Our future travel needs can be identified from a diary held on a smartphone and systems can predict our needs in advance (‘You have a meeting booked in Edinburgh next Wednesday, but you are in Birmingham on Tuesday. Would you prefer to fly, drive or take the train? Please note that planned roadworks mean that the car option may take 45 minutes longer than usual’).
Our preferences can be automatically learned from our travel histories and options can be offered (‘You usually hire a bicycle to go from the station to work, but the weather forecast is for rain so confirm if you want a taxi to be booked for tomorrow’s trip’).
The difference between, for instance, business and leisure travel can be taken into account (‘The trip to Florida in July looks like a family trip, rather than business. Do you want to pay for the flights using frequent flyer miles rather than the usual credit card?’).
Finally, competition between services could be based on the convenience of the entire journey, rather than the facilities on an individual leg. For instance, the thing I hate about air travel is having to lug my bags it in and out of my car, onto the car-park shuttle bus, through an airport and past a security check, onto a taxi at the other end and into the hotel.
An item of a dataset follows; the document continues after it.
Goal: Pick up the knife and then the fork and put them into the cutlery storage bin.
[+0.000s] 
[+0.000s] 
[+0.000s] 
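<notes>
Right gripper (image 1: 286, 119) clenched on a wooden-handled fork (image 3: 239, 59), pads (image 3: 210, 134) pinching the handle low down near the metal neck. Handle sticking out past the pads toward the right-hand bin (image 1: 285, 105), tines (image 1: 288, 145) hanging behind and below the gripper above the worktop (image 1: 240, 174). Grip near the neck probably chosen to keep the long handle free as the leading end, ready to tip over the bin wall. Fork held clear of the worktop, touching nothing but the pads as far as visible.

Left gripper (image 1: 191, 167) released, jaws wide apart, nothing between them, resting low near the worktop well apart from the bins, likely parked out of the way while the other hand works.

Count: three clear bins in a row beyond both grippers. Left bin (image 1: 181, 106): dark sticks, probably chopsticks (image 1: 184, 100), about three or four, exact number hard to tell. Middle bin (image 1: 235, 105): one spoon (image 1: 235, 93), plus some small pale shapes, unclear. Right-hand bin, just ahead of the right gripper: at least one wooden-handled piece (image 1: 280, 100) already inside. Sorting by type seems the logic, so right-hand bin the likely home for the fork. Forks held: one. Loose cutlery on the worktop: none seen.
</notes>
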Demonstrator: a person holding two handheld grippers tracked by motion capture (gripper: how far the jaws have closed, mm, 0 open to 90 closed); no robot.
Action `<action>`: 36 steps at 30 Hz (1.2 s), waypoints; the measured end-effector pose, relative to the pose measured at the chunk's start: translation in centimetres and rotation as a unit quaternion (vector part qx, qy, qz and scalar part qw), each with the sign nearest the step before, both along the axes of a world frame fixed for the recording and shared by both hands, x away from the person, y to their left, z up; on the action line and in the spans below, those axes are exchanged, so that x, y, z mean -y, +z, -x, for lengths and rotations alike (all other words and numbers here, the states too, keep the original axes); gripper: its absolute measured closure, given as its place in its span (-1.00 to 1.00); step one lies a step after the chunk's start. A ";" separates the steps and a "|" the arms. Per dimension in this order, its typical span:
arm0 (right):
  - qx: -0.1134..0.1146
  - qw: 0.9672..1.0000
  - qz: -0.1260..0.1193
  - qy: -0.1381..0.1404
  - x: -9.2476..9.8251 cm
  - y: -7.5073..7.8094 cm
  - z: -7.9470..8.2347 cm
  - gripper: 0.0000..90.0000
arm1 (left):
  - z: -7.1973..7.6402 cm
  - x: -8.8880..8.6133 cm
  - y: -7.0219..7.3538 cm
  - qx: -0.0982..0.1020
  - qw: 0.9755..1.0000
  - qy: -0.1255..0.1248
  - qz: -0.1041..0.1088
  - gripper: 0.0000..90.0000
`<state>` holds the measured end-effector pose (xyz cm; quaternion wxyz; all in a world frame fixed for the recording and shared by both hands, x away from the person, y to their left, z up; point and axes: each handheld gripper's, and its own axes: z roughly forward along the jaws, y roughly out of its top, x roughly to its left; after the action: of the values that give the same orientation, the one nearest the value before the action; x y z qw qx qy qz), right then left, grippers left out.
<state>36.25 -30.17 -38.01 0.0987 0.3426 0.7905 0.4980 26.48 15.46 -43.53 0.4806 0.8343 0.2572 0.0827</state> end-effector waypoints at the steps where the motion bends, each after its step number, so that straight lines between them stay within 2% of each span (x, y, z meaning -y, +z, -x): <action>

Personally, I don’t think it is worth paying an upgrade for a slightly better meal and a little bit more leg-room on the flight, but I would gladly pay more for my luggage to be collected at home and delivered to my destination without my having to think about it. While they are about it, they could also be booking my parking space and giving me a map of the airport before I get there etc.
The future of transport is robot butlers. The period between the Dowton Abbey era and now has given us all more transport freedom; now let technology give us the transport convenience experienced by the Earl of Grantham!